Instructions to follow
Go through the data and copy every line exactly, but not the images.
☆ ☆ ☆
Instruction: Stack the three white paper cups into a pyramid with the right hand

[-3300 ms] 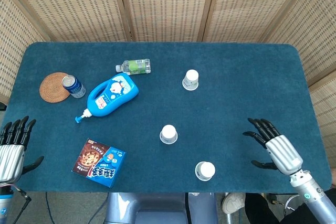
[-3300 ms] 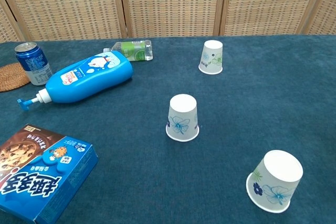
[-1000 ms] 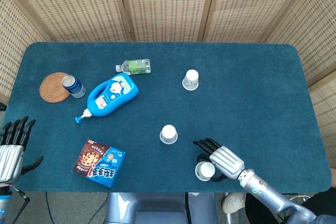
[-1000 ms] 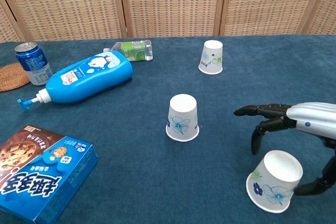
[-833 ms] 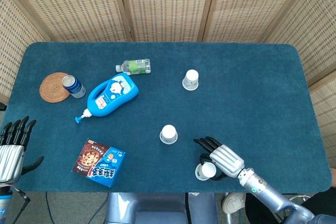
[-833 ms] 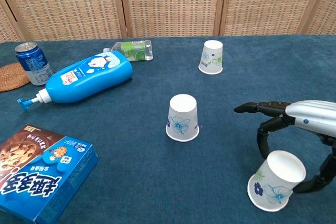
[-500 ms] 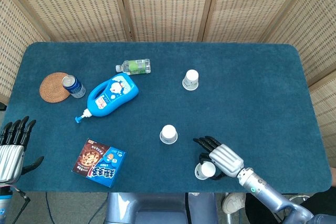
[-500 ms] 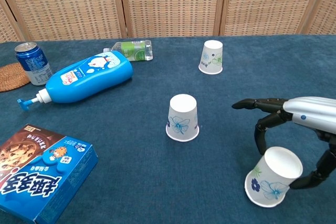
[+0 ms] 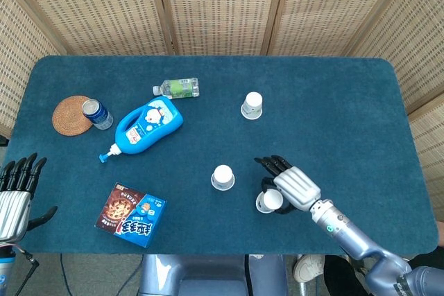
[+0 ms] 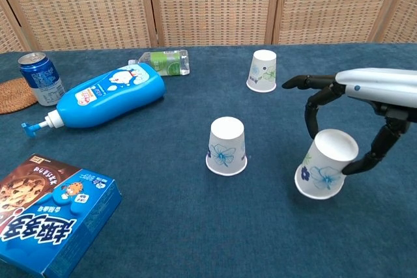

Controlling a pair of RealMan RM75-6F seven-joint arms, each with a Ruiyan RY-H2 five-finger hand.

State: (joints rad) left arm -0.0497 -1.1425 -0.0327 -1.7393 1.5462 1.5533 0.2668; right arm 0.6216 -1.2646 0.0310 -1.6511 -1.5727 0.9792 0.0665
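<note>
Three white paper cups with blue flower prints stand upside down. My right hand [image 10: 365, 99] [image 9: 295, 186] grips one cup [image 10: 324, 165] [image 9: 271, 201] from above, tilted and lifted a little off the cloth, to the right of the middle cup [image 10: 227, 146] [image 9: 223, 177]. The third cup [image 10: 263, 70] [image 9: 252, 105] stands farther back. My left hand [image 9: 15, 197] rests open at the table's near left corner, away from the cups.
A blue lotion bottle [image 9: 148, 125] lies on its side left of centre, with a green water bottle [image 9: 177, 87] behind it. A soda can [image 9: 96, 114] stands by a woven coaster [image 9: 70, 114]. A cookie box [image 9: 130, 215] lies near the front left edge.
My right hand came in from the right, closed on the nearest cup, then lifted it and carried it back and left toward the middle cup. The left hand stayed still.
</note>
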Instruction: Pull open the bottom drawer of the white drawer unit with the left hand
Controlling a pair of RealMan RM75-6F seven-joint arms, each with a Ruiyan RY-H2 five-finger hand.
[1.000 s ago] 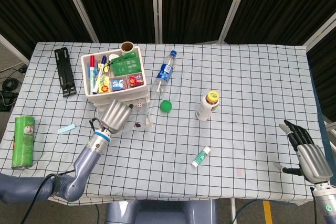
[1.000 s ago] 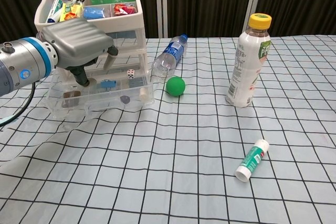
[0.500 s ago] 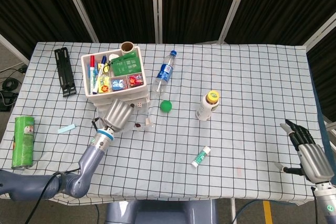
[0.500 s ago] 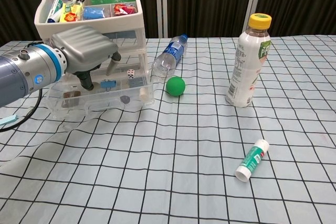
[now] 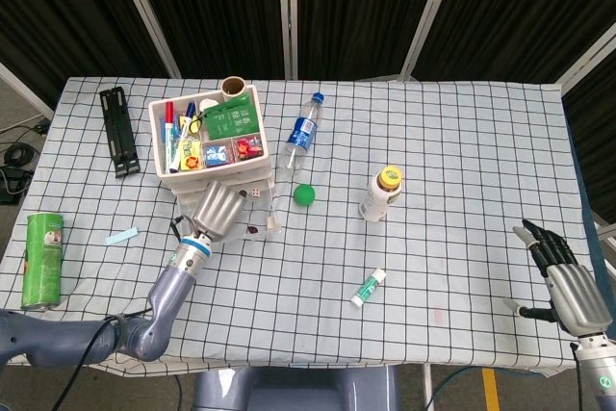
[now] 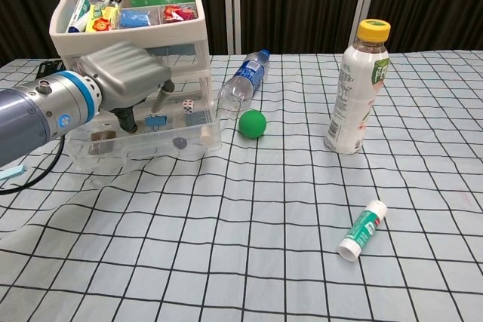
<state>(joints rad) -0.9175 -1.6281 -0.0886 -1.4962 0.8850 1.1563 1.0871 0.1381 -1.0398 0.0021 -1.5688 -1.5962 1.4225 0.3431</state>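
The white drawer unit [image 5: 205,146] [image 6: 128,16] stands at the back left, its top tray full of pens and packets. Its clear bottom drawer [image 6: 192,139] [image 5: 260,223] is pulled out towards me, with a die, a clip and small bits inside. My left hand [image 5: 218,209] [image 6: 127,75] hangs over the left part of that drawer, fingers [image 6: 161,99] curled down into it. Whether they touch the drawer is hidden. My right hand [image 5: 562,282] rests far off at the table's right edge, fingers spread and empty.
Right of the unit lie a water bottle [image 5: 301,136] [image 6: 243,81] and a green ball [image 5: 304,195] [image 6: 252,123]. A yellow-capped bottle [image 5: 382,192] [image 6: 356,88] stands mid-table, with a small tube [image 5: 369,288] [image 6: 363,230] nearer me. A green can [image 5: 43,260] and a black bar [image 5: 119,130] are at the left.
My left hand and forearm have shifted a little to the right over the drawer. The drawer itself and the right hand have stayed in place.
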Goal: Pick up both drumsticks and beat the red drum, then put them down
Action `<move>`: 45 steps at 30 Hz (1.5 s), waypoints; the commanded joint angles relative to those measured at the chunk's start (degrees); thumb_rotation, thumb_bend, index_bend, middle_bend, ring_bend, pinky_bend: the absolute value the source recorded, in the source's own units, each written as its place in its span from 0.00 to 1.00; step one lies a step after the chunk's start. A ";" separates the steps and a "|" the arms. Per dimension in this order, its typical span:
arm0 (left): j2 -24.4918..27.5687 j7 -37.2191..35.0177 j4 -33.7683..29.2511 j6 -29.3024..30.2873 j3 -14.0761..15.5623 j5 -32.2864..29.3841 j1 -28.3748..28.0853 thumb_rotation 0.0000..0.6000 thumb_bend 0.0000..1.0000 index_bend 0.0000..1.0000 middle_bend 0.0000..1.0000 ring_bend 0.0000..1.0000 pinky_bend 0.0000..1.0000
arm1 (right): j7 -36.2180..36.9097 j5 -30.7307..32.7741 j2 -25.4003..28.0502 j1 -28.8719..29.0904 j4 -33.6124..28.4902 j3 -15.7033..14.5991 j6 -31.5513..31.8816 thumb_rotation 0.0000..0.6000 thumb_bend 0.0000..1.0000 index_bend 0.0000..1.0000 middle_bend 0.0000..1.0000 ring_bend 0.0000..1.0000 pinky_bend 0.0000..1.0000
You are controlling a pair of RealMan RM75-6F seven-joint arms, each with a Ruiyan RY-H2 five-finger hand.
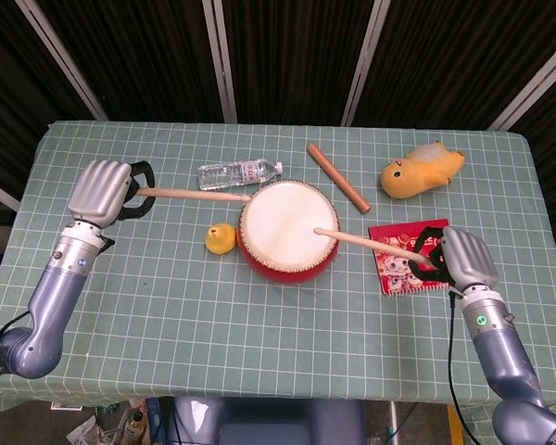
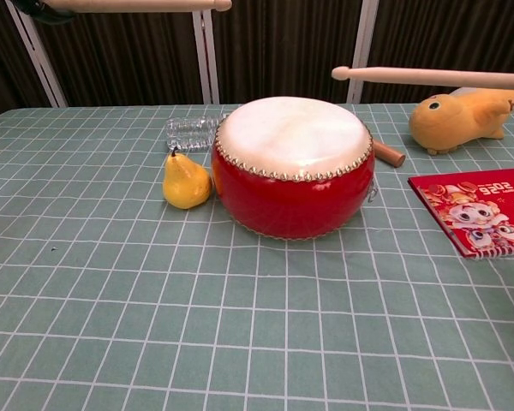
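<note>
Head view shows the left hand (image 1: 105,190) clenched on the left drumstick (image 1: 196,195) and the right hand (image 1: 463,260) clenched on the right drumstick (image 1: 366,243), tips aimed inward for striking. The red drum (image 1: 288,230) sits mid-tabletop (image 1: 167,315). Chest view omits both hands but shows both sticks raised clear above the drumhead.
</note>
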 commanded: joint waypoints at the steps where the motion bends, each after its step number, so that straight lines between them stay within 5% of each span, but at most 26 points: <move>1: -0.79 0.07 1.58 -0.90 -0.28 -1.31 -1.32 1.00 0.51 0.77 1.00 1.00 1.00 | -4.41 4.21 -3.82 4.57 1.33 -0.59 1.45 1.00 0.73 0.98 1.00 1.00 1.00; 11: 0.09 -0.84 1.49 -0.75 0.55 -1.68 -1.79 1.00 0.51 0.77 1.00 1.00 1.00 | -9.54 14.56 -10.48 13.08 5.08 1.09 6.53 1.00 0.73 0.98 1.00 1.00 1.00; 13: 0.63 -1.46 1.29 -0.78 0.79 -1.34 -1.62 1.00 0.51 0.77 1.00 1.00 1.00 | -8.37 15.96 -10.34 13.50 5.62 2.26 5.99 1.00 0.73 0.98 1.00 1.00 1.00; 15: 1.39 -2.63 1.05 -0.82 0.77 -0.68 -1.36 1.00 0.51 0.77 1.00 1.00 1.00 | -2.83 16.55 -9.05 12.81 6.04 6.45 3.75 1.00 0.73 0.98 1.00 1.00 1.00; 20: 2.26 -4.79 1.28 -1.16 1.05 0.61 -1.27 1.00 0.51 0.77 1.00 1.00 1.00 | 3.15 17.06 -8.25 12.20 8.02 8.81 -1.72 1.00 0.74 0.98 1.00 1.00 1.00; 24: 2.57 -5.87 1.69 -1.54 1.34 1.22 -1.40 1.00 0.51 0.77 1.00 1.00 1.00 | 4.00 18.24 -9.82 13.39 10.59 7.66 -4.47 1.00 0.74 0.98 1.00 1.00 1.00; 29: 2.82 -7.22 2.21 -2.33 2.49 2.03 -1.20 1.00 0.51 0.77 1.00 1.00 1.00 | -1.01 19.31 -17.72 17.83 18.27 1.11 -4.02 1.00 0.74 0.98 1.00 1.00 1.00; 36: 2.94 -8.99 4.10 -3.41 3.61 2.88 -1.03 1.00 0.51 0.77 1.00 1.00 1.00 | -20.03 13.85 -28.78 23.89 29.57 -11.35 11.64 1.00 0.74 0.98 1.00 1.00 1.00; 40: 2.80 -9.79 5.00 -3.76 3.95 3.04 -1.00 1.00 0.51 0.77 1.00 1.00 1.00 | -19.57 11.90 -30.84 23.01 30.62 -10.14 16.61 1.00 0.74 0.98 1.00 1.00 1.00; 45: 2.45 -10.61 5.24 -3.55 4.24 3.20 -0.87 1.00 0.51 0.77 1.00 1.00 1.00 | -15.04 10.53 -26.16 20.82 25.18 -4.43 18.28 1.00 0.74 0.98 1.00 1.00 1.00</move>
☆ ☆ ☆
Exercise output
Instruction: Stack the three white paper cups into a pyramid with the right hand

[-3300 ms] 
[-3300 ms] 
[-1000 ms] 
[-1000 ms] 
[-833 ms] 
[-833 ms] 
[-500 ms] 
[-500 ms] 
[+0 ms] 
[+0 ms] 

Controlling a pair of RealMan RM75-6F seven-joint arms, each with a Ruiyan RY-H2 five-finger hand.

State: (joints rad) left arm -0.0497 -1.1425 -0.0327 -1.7393 1.5462 1.5533 0.2668; right arm 0.6216 -1.2646 0.0310 -1.6511 -1.5727 0.9792 0.0665
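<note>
Three white paper cups with blue flower prints stand upside down. My right hand [image 10: 365, 99] [image 9: 295, 186] grips one cup [image 10: 324, 165] [image 9: 271, 201] from above, tilted and lifted a little off the cloth, to the right of the middle cup [image 10: 227, 146] [image 9: 223, 177]. The third cup [image 10: 263, 70] [image 9: 252, 105] stands farther back. My left hand [image 9: 15, 197] rests open at the table's near left corner, away from the cups.
A blue lotion bottle [image 9: 148, 125] lies on its side left of centre, with a green water bottle [image 9: 177, 87] behind it. A soda can [image 9: 96, 114] stands by a woven coaster [image 9: 70, 114]. A cookie box [image 9: 130, 215] lies near the front left edge.
My right hand came in from the right, closed on the nearest cup, then lifted it and carried it back and left toward the middle cup. The left hand stayed still.
</note>
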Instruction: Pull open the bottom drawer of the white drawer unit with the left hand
Controlling a pair of RealMan RM75-6F seven-joint arms, each with a Ruiyan RY-H2 five-finger hand.
[1.000 s ago] 
[1.000 s ago] 
[0.500 s ago] 
[0.500 s ago] 
[now] 
[now] 
<state>(joints rad) -0.9175 -1.6281 -0.0886 -1.4962 0.8850 1.1563 1.0871 0.1381 -1.0398 0.0021 -1.5688 -1.5962 1.4225 0.3431</state>
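The white drawer unit [image 5: 205,146] [image 6: 128,16] stands at the back left, its top tray full of pens and packets. Its clear bottom drawer [image 6: 192,139] [image 5: 260,223] is pulled out towards me, with a die, a clip and small bits inside. My left hand [image 5: 218,209] [image 6: 127,75] hangs over the left part of that drawer, fingers [image 6: 161,99] curled down into it. Whether they touch the drawer is hidden. My right hand [image 5: 562,282] rests far off at the table's right edge, fingers spread and empty.
Right of the unit lie a water bottle [image 5: 301,136] [image 6: 243,81] and a green ball [image 5: 304,195] [image 6: 252,123]. A yellow-capped bottle [image 5: 382,192] [image 6: 356,88] stands mid-table, with a small tube [image 5: 369,288] [image 6: 363,230] nearer me. A green can [image 5: 43,260] and a black bar [image 5: 119,130] are at the left.
My left hand and forearm have shifted a little to the right over the drawer. The drawer itself and the right hand have stayed in place.
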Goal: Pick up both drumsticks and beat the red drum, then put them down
Action `<move>`: 45 steps at 30 Hz (1.5 s), waypoints; the commanded joint angles relative to those measured at the chunk's start (degrees); thumb_rotation, thumb_bend, index_bend, middle_bend, ring_bend, pinky_bend: the absolute value the source recorded, in the source's own units, each written as its place in its span from 0.00 to 1.00; step one lies a step after the chunk's start. A ";" separates the steps and a "|" the arms. Per dimension in this order, its typical span:
arm0 (left): j2 -24.4918..27.5687 j7 -37.2191..35.0177 j4 -33.7683..29.2511 j6 -29.3024..30.2873 j3 -14.0761..15.5623 j5 -32.2864..29.3841 j1 -28.3748..28.0853 thumb_rotation 0.0000..0.6000 thumb_bend 0.0000..1.0000 index_bend 0.0000..1.0000 middle_bend 0.0000..1.0000 ring_bend 0.0000..1.0000 pinky_bend 0.0000..1.0000
arm1 (right): j7 -36.2180..36.9097 j5 -30.7307..32.7741 j2 -25.4003..28.0502 j1 -28.8719..29.0904 j4 -33.6124..28.4902 j3 -15.7033..14.5991 j6 -31.5513..31.8816 thumb_rotation 0.0000..0.6000 thumb_bend 0.0000..1.0000 index_bend 0.0000..1.0000 middle_bend 0.0000..1.0000 ring_bend 0.0000..1.0000 pinky_bend 0.0000..1.0000
You are controlling a pair of RealMan RM75-6F seven-joint arms, each with a Ruiyan RY-H2 five-finger hand.
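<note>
Head view shows the left hand (image 1: 105,190) clenched on the left drumstick (image 1: 196,195) and the right hand (image 1: 463,260) clenched on the right drumstick (image 1: 366,243), tips aimed inward for striking. The red drum (image 1: 288,230) sits mid-tabletop (image 1: 167,315). Chest view omits both hands but shows both sticks raised clear above the drumhead.
</note>
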 commanded: joint waypoints at the steps where the motion bends, each after its step number, so that straight lines between them stay within 5% of each span, but at most 26 points: <move>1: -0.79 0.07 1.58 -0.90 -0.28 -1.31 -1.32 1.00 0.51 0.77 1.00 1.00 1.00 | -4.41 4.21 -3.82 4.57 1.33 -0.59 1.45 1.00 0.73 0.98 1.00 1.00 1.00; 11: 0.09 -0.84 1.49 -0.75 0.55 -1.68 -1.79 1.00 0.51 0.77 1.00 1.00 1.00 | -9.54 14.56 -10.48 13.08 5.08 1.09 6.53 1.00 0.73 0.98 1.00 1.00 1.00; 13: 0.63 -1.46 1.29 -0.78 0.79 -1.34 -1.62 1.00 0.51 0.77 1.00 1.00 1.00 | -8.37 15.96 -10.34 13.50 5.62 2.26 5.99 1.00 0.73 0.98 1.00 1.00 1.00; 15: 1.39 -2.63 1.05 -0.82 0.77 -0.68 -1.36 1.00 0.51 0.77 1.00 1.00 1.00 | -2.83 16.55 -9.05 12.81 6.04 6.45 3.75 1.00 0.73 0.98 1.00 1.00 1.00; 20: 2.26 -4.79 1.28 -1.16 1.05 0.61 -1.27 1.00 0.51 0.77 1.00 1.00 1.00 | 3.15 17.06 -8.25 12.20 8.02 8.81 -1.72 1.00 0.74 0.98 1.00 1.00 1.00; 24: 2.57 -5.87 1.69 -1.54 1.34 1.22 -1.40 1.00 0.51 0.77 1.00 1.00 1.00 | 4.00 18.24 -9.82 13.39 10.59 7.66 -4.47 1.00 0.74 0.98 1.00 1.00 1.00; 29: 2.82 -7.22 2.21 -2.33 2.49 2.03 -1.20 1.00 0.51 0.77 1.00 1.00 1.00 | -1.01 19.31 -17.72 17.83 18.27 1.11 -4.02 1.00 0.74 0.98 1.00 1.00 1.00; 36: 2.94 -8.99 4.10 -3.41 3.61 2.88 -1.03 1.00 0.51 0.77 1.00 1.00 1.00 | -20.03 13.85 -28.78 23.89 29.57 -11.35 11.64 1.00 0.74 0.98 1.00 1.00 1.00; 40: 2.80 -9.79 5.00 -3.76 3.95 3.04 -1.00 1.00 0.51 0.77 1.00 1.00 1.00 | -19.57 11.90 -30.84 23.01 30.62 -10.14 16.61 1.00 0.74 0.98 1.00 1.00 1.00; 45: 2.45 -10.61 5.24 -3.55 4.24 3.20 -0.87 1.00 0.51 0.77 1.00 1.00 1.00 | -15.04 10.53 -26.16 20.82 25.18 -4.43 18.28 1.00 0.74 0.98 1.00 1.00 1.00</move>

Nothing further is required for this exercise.